- Genre: Talk show
- Created by: Karamo Brown
- Directed by: Randi Clarke Lennon
- Presented by: Karamo Brown
- Theme music composer: Lance W. Conrad; Eric Vasquez;
- Country of origin: United States
- Original language: English
- No. of seasons: 4
- No. of episodes: 471

Production
- Executive producers: Kerry Shannon; Gloria Harrison-Hall;
- Production locations: Rich Forum, Stamford, Connecticut
- Camera setup: Multi-camera
- Running time: 43 minutes
- Production companies: NBCUniversal Syndication Studios; Endeavor Content; Stamford Studios Production;

Original release
- Network: Syndication
- Release: September 19, 2022 – May 26, 2026

= Karamo (talk show) =

American syndicated daytime talk show

Karamo is an American syndicated daytime talk show hosted by Karamo Brown. The show premiered on September 19, 2022, and is distributed by NBCUniversal Syndication Studios.

==Production==
Karamo is filmed at the Rich Forum in Stamford, Connecticut, which is alternatively known as the Stamford Media Center. The program is generally a successor to Maury, on which Brown was a frequent guest host and whose production team moved over to Karamo. The program had achieved 90 percent national clearance by April 2022 with Los Angeles being the notable market not airing in. Though it films in the same studio as The Jerry Springer Show, Brown has stated that he seeks more resolutions to conflicts than Springer or Maury Povich did, telling Los Angeles magazine that there would be "no baby mama stuff", and compared his take on the daytime talk genre to the 2018 reboot of Queer Eye, on which he features. He also has cited his experience in social services as part of the background he brings to the show. A feature in The Washington Post noted that the new daytime talk shows for the 2022–23 season—Karamo, Sherri, and The Jennifer Hudson Show—all represented a return to a pre-tabloid, pre-Springer community focus and tone.

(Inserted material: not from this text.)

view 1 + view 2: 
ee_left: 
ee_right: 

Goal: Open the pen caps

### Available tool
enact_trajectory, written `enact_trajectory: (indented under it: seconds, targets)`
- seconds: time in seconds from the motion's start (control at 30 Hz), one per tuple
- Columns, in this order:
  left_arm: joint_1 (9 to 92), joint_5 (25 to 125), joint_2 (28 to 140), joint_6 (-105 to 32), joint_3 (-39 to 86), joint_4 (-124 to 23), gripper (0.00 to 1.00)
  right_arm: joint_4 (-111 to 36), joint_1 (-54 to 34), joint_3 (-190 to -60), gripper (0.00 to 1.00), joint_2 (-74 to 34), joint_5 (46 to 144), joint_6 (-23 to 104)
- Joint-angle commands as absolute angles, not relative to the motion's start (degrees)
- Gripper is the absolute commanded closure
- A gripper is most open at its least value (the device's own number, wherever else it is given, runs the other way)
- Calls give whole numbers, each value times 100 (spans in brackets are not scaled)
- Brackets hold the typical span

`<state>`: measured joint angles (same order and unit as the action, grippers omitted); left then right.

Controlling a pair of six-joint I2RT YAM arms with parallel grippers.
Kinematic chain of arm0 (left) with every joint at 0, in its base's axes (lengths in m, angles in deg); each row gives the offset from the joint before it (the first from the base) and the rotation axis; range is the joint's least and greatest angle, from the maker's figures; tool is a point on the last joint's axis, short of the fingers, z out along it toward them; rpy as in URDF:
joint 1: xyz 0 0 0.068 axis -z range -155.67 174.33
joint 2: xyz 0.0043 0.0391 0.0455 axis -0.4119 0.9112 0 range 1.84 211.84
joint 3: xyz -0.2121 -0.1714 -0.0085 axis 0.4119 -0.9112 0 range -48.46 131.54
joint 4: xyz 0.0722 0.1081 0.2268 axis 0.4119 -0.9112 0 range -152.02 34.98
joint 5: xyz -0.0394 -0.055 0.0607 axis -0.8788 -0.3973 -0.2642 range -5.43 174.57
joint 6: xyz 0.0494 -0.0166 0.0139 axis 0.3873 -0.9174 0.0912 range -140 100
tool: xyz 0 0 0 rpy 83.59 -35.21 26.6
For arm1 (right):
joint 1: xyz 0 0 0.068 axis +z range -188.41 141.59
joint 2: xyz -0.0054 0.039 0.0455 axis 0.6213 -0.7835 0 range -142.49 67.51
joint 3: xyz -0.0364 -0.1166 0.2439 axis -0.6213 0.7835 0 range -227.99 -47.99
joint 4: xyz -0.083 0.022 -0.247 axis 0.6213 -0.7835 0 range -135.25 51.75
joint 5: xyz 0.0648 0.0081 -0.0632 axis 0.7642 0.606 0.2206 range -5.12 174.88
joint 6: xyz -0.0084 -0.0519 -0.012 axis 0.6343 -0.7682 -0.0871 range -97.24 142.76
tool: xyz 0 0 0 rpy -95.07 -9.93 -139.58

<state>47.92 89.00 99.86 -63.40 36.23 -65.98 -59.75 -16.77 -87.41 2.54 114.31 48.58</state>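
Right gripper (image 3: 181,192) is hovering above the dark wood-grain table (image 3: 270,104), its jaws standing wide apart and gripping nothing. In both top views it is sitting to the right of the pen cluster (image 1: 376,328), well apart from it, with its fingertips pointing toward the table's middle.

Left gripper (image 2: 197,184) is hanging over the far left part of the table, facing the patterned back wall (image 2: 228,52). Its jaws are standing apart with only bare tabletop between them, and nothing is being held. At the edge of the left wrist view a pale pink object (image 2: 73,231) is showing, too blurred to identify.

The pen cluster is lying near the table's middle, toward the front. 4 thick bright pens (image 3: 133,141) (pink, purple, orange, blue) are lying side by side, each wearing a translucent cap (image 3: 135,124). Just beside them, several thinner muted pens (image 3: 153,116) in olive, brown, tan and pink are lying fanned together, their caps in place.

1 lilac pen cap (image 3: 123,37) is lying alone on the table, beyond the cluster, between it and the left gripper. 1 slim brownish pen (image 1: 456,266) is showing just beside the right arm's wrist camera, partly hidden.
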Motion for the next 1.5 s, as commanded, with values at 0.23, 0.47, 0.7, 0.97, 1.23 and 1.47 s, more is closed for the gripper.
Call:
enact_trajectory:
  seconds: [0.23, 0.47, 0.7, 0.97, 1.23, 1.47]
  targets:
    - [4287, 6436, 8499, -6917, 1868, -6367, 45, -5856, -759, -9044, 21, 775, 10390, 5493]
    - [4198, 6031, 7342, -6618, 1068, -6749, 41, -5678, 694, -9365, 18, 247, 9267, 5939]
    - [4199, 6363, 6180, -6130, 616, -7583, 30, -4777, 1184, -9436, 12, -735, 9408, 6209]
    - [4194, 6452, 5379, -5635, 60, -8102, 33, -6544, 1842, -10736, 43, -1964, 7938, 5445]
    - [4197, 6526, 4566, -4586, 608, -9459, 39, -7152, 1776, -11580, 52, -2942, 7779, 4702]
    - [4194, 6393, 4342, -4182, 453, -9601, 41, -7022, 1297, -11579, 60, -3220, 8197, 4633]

In March 2023, NBCUniversal renewed the program for a second season; the program was cleared in 85 percent of the United States at that time. A third season was announced in March 2024. In May 2025, the show was renewed for a fourth season.

On March 13, 2026, NBCUniversal announced that it would exit the first-run syndication business and cease production of its remaining programs, including Karamo, resulting in the show being cancelled after four seasons. All remaining episodes of the show have been produced; the series ended on May 26, 2026.

==Series overview==

Series overview
| Season | Episodes |  | Originally released |  | Ref. |
| First released | Last released |
| 1 | 133 |  | September 19, 2022 | May 24, 2023 |  |
| 2 | 125 |  | September 18, 2023 | May 3, 2024 |  |
| 3 | 125 |  | September 16, 2024 | May 22, 2025 | TBA |
| 4 | 94 |  | September 22, 2025 | May 26, 2026 |  |

==Broadcasting and release==
The show served as a replacement for Maury. With its premiere, the show received coverage in 90% of the country.

==Reception==
===Television viewership and ratings===
The program had a reported 600,000 daily viewers by March 2023, an 18-percent increase from the start of the television season, though this was still well behind the 1.7 million viewers tuning in to Maury daily as of 2020, as well as such programs as The Drew Barrymore Show and Sherri. NBCUniversal reported growth of 20 percent in total viewers for the second season.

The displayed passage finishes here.